=== Problem to work on ===
Look through the data below. Pick out the lines holding the string "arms".

[Dataset excerpt Boundary: Start]

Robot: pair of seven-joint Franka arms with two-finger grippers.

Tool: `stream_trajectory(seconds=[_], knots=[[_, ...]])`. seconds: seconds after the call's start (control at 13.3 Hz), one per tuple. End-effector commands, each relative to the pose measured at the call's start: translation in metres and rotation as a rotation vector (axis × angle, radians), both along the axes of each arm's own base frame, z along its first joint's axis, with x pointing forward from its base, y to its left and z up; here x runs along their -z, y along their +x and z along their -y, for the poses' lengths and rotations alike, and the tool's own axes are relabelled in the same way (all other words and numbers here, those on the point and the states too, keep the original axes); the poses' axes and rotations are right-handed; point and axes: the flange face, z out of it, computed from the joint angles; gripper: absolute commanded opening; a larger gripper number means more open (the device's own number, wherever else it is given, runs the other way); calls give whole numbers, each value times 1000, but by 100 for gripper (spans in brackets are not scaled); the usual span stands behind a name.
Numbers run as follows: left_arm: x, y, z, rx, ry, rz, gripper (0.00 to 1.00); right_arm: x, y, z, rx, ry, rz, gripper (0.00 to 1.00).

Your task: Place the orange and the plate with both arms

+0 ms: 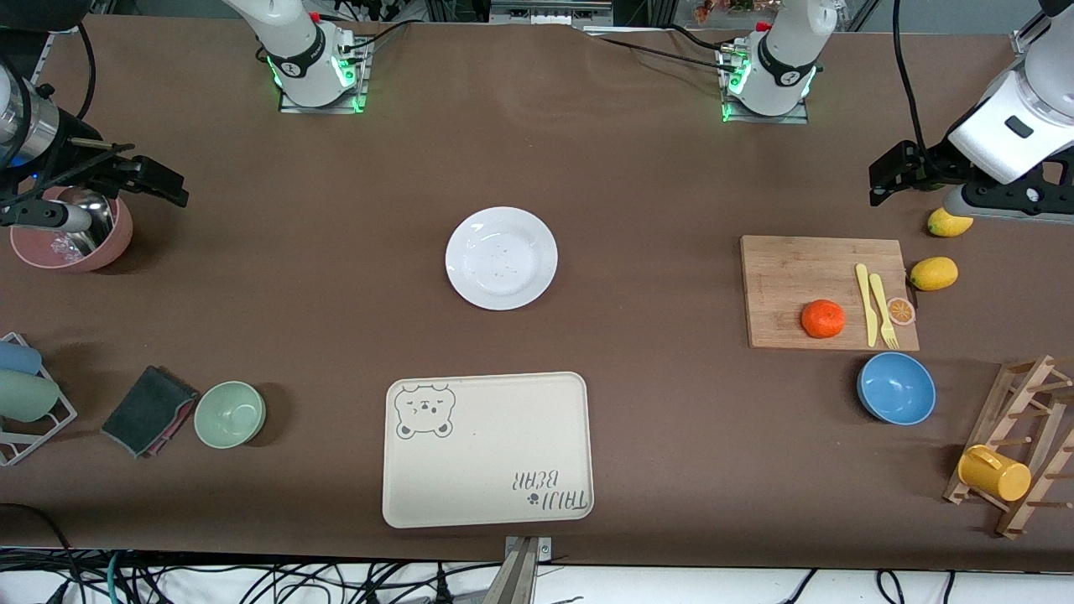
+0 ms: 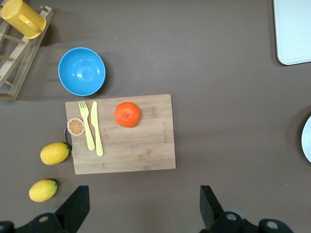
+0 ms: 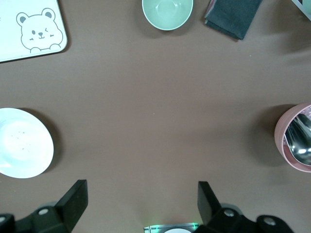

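The orange sits on a wooden cutting board toward the left arm's end of the table. Mid-table lies the white plate with nothing on it. My left gripper hangs open and empty over bare table beside the board, apart from the orange. Over bare table near a pink bowl, at the right arm's end, my right gripper also stands open and empty, well away from the plate.
A cream bear tray lies nearer the camera than the plate. Yellow fork, knife and an orange slice share the board. Two lemons, a blue bowl, a rack with a yellow cup, a green bowl and a dark cloth stand around.
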Motion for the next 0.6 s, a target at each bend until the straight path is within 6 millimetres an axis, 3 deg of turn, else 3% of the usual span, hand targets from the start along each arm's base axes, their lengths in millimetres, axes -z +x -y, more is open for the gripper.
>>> stream_trajectory(seconds=[0.0, 0.53], knots=[[-6, -2, 2, 26, -29, -5, 100, -5, 1, -2, 17, 12, 0, 100], [-5, -2, 1, 19, -23, -10, 100, -4, 1, -2, 16, 12, -1, 100]])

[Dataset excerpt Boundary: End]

=== Solution for this problem ===
Robot: pair of seven-joint Franka arms with two-finger grippers.
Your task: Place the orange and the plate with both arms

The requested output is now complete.